Joe Biden, President of the United States, is set to reveal on Thursday an unprecedented financial commitment to the tune of $7.3 billion. This astounding investment focuses on the electrification of rural America, akin to a swirling time vortex pulling us back to the 1930s. The initiative is reminiscent of President Franklin D. Roosevelt’s monumental financial commitment during his tenure, yet surprisingly it’s targeted towards areas like Westby, Wisconsin.
This tremendous financial infusion originates from the New ERA program, an arm of the Inflation Reduction Act. The White House, resorting to a display of financial largesse not seen since the 1930s, asserts this is the largest financial injection dedicated to rural electrification. A walk down memory lane reminds of FDR’s Rural Electrification Act, yet questions remain whether this new stance is a genuine investment or political maneuvering.
Biden previously took to the podium with a self-congratulatory tone, touting his administration’s infrastructure achievements as unrivaled. In his narrative, the energy policies have catalyzed ‘record-setting’ job growth and gains in the stock market. However, scrutiny questions the correlation between the alleged records and specific energy policies.
Reliable and affordable electricity, the mission statement of consumer-owned utilities known as ‘rural electric cooperatives’, is poised to gain a boost from the funding. Crucially, it is supposed to modernize our energy output to approximately 5 million rural co-op members, who make up 20% of rural households, schools, businesses, and farms. Yet, one has to ponder if clean energy is the main focus here, or if it’s the optics that Biden Administration is invested in.
In this funding drama of electrification, 16 electric cooperatives, cross-cutting 23 states from Alaska to Texas, stand as beneficiaries. They encompass a broad spectrum of independent entities, including agriculturalists, rural communities, and small businesses. However, the selectivity of these beneficiaries raises a question of fairness, considering the vast swathe of rural America outside these chosen pockets.
Natalie Quillian, White House Deputy Chief of Staff, lauds this move as the ‘largest investment in rural electrification since FDR’s administration’. A grand claim indeed, she believes this will trigger economic growth and reduce costs for millions of Americans. Yet satirical applause may be warranted as this dramatic financial drop prompts questions about administration motivations and the efficacy of such massive spending in specific zones.
Quillian also advertises the value proposition of this funding, prophesying the generation of 4,500 new permanent jobs and 16,000 construction jobs amid glowing investment returns. This stands alongside a boast that private funds will leverage an additional $29 billion in rural investment. However, such optimistic promises often warrant a skeptical take, with the past serving as a stern warning of unforeseen repercussions.
The promised spoils do not end with job creation and money multiplier effects but extends to environmental redemption as well. The beneficiaries are set to do their part to reduce and avoid an estimated 43.7 million tons of greenhouse gases every year. In an overly optimistic interpretation, the White House posits this greenhouse reduction to be akin to taking 10 million cars off the road annually.

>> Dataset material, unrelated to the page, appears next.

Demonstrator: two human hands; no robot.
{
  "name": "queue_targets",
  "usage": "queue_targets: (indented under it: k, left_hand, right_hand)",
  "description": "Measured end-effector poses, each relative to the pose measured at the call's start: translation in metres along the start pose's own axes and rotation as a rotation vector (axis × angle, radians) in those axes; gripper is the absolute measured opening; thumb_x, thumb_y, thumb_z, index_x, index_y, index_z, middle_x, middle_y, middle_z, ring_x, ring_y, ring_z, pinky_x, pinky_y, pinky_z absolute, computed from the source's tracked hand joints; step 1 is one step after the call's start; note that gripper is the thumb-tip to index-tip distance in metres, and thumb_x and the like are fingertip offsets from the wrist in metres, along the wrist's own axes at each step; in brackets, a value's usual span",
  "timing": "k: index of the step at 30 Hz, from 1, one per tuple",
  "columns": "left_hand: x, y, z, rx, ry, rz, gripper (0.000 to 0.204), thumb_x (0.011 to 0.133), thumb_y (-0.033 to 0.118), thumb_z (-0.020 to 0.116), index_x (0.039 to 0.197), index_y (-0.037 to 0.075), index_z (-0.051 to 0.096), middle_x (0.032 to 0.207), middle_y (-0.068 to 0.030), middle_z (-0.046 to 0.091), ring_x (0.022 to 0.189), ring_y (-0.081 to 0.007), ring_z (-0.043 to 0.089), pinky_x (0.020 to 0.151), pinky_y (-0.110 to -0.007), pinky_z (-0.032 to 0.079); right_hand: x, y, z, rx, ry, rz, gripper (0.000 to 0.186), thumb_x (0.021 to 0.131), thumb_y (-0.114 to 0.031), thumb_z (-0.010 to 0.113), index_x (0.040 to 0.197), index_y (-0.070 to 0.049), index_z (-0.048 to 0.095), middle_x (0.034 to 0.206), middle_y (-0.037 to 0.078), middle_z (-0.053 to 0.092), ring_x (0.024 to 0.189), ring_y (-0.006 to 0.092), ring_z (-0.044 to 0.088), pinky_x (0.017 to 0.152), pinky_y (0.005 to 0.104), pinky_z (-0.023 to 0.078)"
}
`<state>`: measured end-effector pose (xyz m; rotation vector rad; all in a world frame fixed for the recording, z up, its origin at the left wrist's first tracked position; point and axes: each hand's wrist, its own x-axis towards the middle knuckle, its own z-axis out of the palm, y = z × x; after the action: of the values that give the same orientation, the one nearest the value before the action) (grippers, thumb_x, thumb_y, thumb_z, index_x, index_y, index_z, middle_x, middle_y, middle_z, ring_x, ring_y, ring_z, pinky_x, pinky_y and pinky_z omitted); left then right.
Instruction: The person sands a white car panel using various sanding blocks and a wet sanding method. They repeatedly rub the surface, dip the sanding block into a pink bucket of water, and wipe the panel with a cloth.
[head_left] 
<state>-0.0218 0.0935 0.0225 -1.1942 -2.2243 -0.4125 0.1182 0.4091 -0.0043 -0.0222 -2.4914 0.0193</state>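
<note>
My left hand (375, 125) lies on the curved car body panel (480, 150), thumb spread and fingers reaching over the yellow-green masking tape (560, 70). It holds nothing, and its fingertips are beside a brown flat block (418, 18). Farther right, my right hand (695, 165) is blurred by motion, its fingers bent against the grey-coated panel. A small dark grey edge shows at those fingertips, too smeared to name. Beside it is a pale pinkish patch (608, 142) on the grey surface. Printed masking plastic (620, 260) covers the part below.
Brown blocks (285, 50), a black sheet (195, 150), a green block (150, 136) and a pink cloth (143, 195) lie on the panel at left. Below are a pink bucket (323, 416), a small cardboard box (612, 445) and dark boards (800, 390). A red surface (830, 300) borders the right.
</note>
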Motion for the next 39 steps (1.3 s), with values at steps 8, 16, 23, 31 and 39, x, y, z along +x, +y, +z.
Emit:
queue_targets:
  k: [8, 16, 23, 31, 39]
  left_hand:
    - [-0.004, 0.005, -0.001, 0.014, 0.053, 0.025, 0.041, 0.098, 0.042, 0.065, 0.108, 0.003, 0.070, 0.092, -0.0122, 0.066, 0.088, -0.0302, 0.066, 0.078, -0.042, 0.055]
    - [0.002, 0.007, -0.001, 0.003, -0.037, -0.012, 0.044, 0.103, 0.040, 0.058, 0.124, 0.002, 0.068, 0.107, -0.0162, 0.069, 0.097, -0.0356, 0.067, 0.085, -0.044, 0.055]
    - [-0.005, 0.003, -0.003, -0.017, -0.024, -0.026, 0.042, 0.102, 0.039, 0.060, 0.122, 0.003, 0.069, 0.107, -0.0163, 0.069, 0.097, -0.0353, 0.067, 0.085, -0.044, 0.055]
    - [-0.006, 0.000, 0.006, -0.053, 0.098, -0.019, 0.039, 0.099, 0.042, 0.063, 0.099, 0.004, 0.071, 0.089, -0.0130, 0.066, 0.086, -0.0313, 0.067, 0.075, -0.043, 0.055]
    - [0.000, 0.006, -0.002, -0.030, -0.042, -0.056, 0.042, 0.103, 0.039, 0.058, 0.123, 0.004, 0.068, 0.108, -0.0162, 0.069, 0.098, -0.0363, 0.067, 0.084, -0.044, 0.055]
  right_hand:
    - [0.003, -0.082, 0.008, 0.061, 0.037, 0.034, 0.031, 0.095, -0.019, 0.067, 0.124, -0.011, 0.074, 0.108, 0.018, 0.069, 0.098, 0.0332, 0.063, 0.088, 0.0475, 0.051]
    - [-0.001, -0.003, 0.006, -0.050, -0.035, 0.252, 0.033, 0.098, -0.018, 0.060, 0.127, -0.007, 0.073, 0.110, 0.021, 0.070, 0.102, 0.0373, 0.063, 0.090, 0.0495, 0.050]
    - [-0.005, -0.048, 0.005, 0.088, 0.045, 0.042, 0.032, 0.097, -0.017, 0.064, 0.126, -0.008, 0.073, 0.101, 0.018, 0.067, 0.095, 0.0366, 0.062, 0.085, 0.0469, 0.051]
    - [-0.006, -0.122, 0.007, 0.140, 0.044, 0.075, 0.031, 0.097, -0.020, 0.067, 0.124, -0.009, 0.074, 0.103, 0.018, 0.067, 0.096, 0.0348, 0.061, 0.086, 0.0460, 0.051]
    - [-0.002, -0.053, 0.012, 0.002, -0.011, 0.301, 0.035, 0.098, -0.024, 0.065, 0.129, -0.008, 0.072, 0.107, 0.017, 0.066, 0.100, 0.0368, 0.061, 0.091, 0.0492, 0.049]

However, critics may scoff at the conspicuous showcase of the first New Empowering Rural America award valued at $573 million in La Crosse, Wisconsin, presented to Dairyland Power Cooperative. They plan to generate 1,080 megawatts of renewable energy through various agreements for wind and solar power and installations scattered over rural Wisconsin, Iowa, Minnesota, and Illinois – which could be seen as a carefully orchestrated move for political gains rather than a real commitment to clean energy.
Dairyland, in a fit of optimism or perhaps naivety, forecasts that their member’s electric rates will be cut by 42% over a decade with the New ERA fund. A promising projection indeed, if one can disregard the ingenuity of the plan and manage to trust that Dairyland can grapple with the unforeseen and complex hurdles that are inherent with implementing such projects.
Allegheny Electric Cooperative Inc., another fortunate star chosen in this electrifying spectacle, operates in Pennsylvania and New Jersey. Generously financed, Allegheny purports to make carbon-free resources meet over 80% of its power requirements by 2026. This could reduce CO2 emissions by nearly 100,000 tons annually. Yet it baffles many to believe that this path is merely jumped on for environmental good, and not for the political spotlight it undeniably brings.
Despite these grand designs of lowering carbon footprint while uplifting the rural economy, many remain skeptical. The crux of the criticism lies in the perceived aim of the program. Is it genuinely to electrify and offer clean, affordable power to rural America, or is it just another well-dressed policy ploy under the guise of climate control and economic growth?
Cynics may observe this as a tale of political maneuvering motivated by optics rather than pure intentions to revitalize rural America. The rural population, businesses, and schools may be promised great prosperity on one hand, while on the other, the partisan narrative looms large, casting long and uncertain shadows over the reality of such grand promises.